REQUIRED WORK: From the line below that contains "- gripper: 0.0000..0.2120" to the line that contains "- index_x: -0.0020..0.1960", repeat every line exactly, both ends included, and nothing else.

Dataset records:

....................

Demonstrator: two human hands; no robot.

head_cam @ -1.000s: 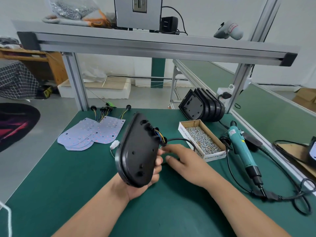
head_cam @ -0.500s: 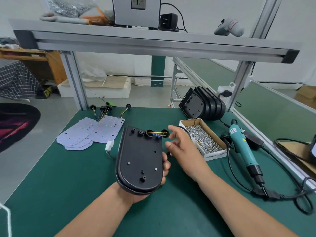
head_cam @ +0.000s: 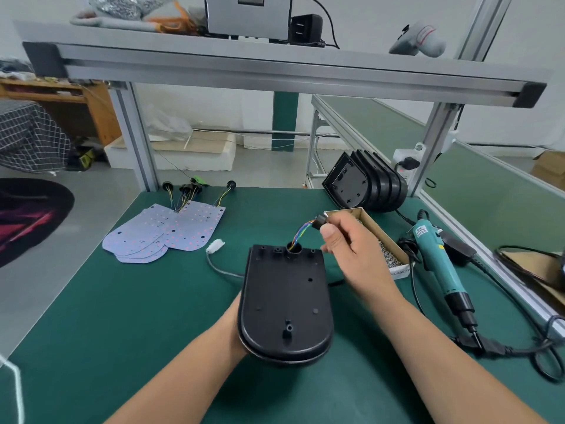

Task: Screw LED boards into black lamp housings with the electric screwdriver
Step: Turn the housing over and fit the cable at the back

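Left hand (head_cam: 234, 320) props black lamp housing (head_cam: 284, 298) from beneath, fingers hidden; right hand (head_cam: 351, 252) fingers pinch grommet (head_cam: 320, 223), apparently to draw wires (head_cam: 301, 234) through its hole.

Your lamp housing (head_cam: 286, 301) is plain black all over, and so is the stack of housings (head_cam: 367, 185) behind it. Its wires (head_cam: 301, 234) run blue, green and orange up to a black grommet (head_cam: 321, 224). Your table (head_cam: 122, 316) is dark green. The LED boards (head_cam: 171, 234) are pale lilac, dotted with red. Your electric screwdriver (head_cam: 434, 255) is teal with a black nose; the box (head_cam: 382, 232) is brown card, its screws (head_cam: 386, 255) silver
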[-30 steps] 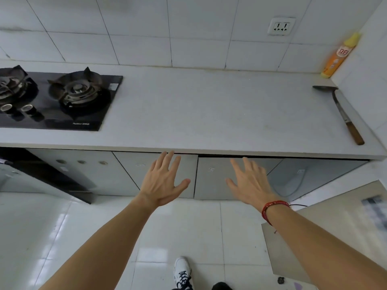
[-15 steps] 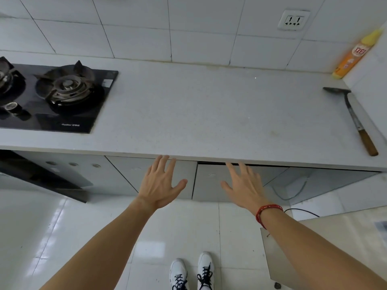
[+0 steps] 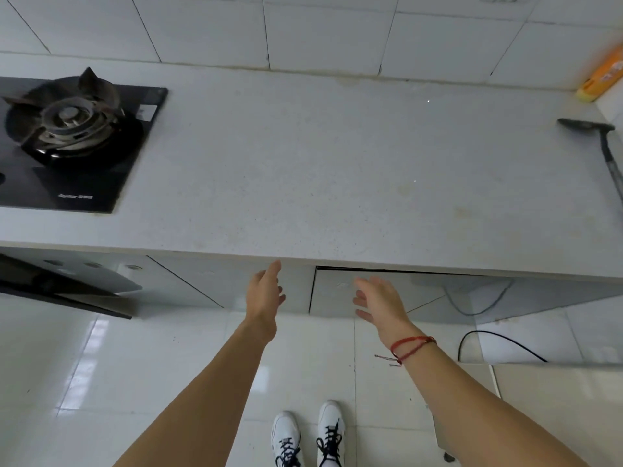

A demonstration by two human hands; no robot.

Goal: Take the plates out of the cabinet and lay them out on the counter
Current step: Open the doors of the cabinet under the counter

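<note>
Both of my hands reach toward the grey cabinet doors under the pale counter (image 3: 337,170). My left hand (image 3: 264,293) is open and turned edge-on in front of the left door (image 3: 215,281), its fingertips just below the counter edge. My right hand (image 3: 379,301), with a red string on the wrist, is open before the right door (image 3: 333,291), which shows a dark gap along its top. No plates are visible; the cabinet's inside is hidden.
A black gas hob (image 3: 72,143) fills the counter's left end. A spatula (image 3: 603,153) and an orange bottle (image 3: 603,77) lie at the far right. A dark open door (image 3: 67,291) juts out lower left. A black cable (image 3: 499,342) runs along the floor.
I have stepped closer and the view has tilted down. Both hands moved forward toward the doors and rotated from flat, spread palms to edge-on.
</note>
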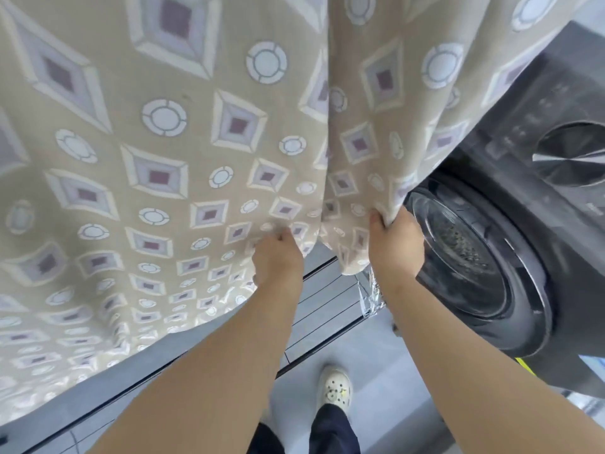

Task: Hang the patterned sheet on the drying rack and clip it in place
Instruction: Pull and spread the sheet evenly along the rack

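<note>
The patterned sheet [170, 158], beige with white circles and purple-centred diamonds, hangs down from above and fills most of the view. A vertical fold runs down its middle. My left hand [278, 257] pinches the sheet's lower edge just left of that fold. My right hand [394, 244] grips a bunched bit of the lower edge to the right of it. The rack and any clips are hidden behind or above the cloth.
A dark front-loading washing machine [510, 244] with a round glass door stands close on the right. Below the sheet is a sliding-door floor track [324, 306] and grey tiled floor. A crumpled foil piece [371, 296] lies by the machine. My foot in a white clog [335, 386] is below.
</note>
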The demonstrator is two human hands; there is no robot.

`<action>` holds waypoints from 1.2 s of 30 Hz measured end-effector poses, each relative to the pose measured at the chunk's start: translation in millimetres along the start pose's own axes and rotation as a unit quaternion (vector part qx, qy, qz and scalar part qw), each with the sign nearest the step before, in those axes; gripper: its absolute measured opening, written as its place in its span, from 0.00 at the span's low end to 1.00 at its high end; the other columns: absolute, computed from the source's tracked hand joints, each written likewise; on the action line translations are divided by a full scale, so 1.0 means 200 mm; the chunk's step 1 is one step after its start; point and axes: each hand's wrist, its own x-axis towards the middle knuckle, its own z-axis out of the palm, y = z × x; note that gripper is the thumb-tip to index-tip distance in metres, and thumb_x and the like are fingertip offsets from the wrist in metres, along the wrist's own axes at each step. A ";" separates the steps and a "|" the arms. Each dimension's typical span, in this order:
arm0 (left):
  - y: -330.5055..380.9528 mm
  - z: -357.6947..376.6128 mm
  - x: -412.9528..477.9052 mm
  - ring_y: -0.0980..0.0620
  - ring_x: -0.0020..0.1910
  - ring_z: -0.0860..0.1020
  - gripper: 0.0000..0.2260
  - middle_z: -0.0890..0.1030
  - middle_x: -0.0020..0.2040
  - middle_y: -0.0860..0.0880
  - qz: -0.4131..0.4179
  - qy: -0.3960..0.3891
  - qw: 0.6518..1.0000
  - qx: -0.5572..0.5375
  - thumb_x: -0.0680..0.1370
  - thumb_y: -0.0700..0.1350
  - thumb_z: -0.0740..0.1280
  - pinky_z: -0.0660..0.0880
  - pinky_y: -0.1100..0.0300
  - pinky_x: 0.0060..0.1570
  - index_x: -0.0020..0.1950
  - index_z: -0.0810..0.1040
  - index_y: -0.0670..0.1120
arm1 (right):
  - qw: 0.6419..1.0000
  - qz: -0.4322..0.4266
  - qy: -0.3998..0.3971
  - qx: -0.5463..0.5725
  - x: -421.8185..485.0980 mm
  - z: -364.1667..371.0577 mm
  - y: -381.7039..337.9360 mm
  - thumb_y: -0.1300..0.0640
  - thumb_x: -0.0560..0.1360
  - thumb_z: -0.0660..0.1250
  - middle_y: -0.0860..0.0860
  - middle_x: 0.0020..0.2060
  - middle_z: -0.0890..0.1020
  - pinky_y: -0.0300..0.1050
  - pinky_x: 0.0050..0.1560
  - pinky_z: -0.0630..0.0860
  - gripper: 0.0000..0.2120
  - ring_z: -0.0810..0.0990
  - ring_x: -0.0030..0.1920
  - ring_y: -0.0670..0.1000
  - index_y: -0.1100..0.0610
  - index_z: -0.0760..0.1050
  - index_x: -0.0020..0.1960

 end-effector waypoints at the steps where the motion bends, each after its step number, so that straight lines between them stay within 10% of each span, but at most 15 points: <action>1: 0.01 -0.01 0.02 0.37 0.52 0.77 0.13 0.77 0.37 0.41 0.025 0.006 1.000 0.016 0.79 0.48 0.59 0.72 0.48 0.54 0.42 0.78 0.42 | 1.000 -0.003 0.001 -0.001 0.01 0.00 0.01 0.50 0.77 0.61 0.57 0.47 0.81 0.55 0.49 0.76 0.14 0.78 0.50 0.61 0.60 0.75 0.54; 4: 0.01 -0.03 0.06 0.40 0.52 0.77 0.10 0.79 0.48 0.43 0.070 0.009 0.997 0.042 0.76 0.48 0.66 0.71 0.48 0.57 0.51 0.76 0.43 | 1.000 -0.018 0.003 -0.003 0.04 -0.01 0.03 0.50 0.77 0.61 0.56 0.47 0.80 0.52 0.45 0.76 0.14 0.78 0.50 0.60 0.59 0.75 0.55; 11: 0.05 0.03 -0.09 0.43 0.66 0.63 0.39 0.60 0.70 0.45 0.118 0.011 0.993 0.027 0.67 0.49 0.76 0.65 0.49 0.61 0.71 0.58 0.47 | 0.994 -0.056 -0.080 0.052 0.03 -0.01 0.06 0.54 0.78 0.61 0.57 0.45 0.81 0.44 0.43 0.69 0.11 0.78 0.49 0.58 0.61 0.75 0.53; 18: 0.16 0.02 -0.09 0.44 0.69 0.60 0.45 0.53 0.74 0.47 0.141 0.088 0.986 -0.032 0.65 0.51 0.77 0.60 0.48 0.64 0.73 0.55 0.50 | 0.987 -0.011 -0.095 0.128 0.03 -0.17 0.10 0.58 0.79 0.58 0.51 0.45 0.77 0.42 0.48 0.67 0.11 0.74 0.46 0.51 0.57 0.72 0.59; 25: 0.23 0.13 -0.12 0.44 0.72 0.58 0.54 0.50 0.75 0.47 0.146 0.068 0.987 -0.005 0.63 0.57 0.77 0.57 0.45 0.67 0.77 0.44 0.47 | 0.903 0.212 -0.131 0.351 0.03 -0.28 0.11 0.69 0.75 0.56 0.50 0.30 0.73 0.38 0.35 0.70 0.13 0.73 0.33 0.49 0.56 0.69 0.36; 31: 0.35 0.10 -0.01 0.44 0.71 0.60 0.49 0.54 0.74 0.46 0.102 0.116 0.988 -0.021 0.65 0.59 0.74 0.59 0.44 0.67 0.76 0.49 0.46 | 0.879 0.227 -0.102 0.406 0.07 -0.31 0.18 0.72 0.70 0.52 0.43 0.16 0.61 0.36 0.24 0.61 0.17 0.60 0.18 0.43 0.55 0.55 0.28; 36: 0.34 0.15 -0.06 0.47 0.67 0.66 0.47 0.60 0.70 0.48 0.143 0.016 0.984 -0.101 0.62 0.51 0.78 0.65 0.47 0.65 0.73 0.54 0.52 | 0.865 0.240 -0.117 0.425 0.08 -0.26 0.19 0.64 0.72 0.55 0.43 0.19 0.71 0.33 0.23 0.67 0.12 0.71 0.24 0.45 0.55 0.66 0.31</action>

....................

ANSWER:
  - gripper: 0.0000..0.2120
  - ring_z: -0.0810..0.0990
  - ring_x: -0.0030..0.1920
  - ring_y: -0.0670..0.1000
  - index_y: -0.1100..0.0610
  - index_z: -0.0760..0.1050
  - index_x: -0.0020..0.1960

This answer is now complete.